Along with the liberty that our system provides, there comes a tremendous responsibility. It’s incumbent on us as Americans to understand and participate in our democracy. We need to choose our leaders wisely by making informed decisions when we vote. And it takes a lot more than voting. We need to be engaged citizens who do what we can to improve our communities and our nation. 

 Civic virtue requires understanding what it means to be an American, knowing how our government works and how to participate in it. This takes civic education, and it also requires civic-minded habits of thought and behavior, a willingness to promote the public good. 

 Madison wrote, in one of the most famous lines in the Federalist Papers, that, “if men were angels, no government would be necessary.” The converse is also true: If people were incapable of virtue — if we couldn’t act in the public interest — no government would be sufficient to secure ordered liberty. 

Our system of government requires a fine balance between liberty and order, maintained by the civic virtue of our leaders and the people. It’s America’s promise — our gift, really — to the world. But there is no guarantee it will work as intended. That’s up to us as citizens.        

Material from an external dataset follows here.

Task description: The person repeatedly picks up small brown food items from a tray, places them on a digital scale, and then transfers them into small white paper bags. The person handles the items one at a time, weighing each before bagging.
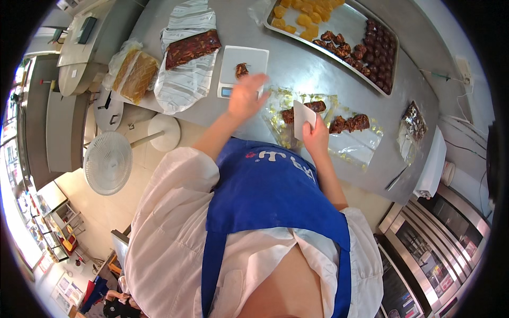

Lee Hamilton, 91, is a senior advisor for the Indiana University (IU) Center on Representative Government, distinguished scholar at IU Hamilton Lugar School of Global and International Studies, and professor of practice at the IU O’Neill School of Public and Environmental Affairs. Hamilton, a Democrat, was a member of the U.S. House of Representatives for 34 years (1965-1999), representing a district in south-central Indiana.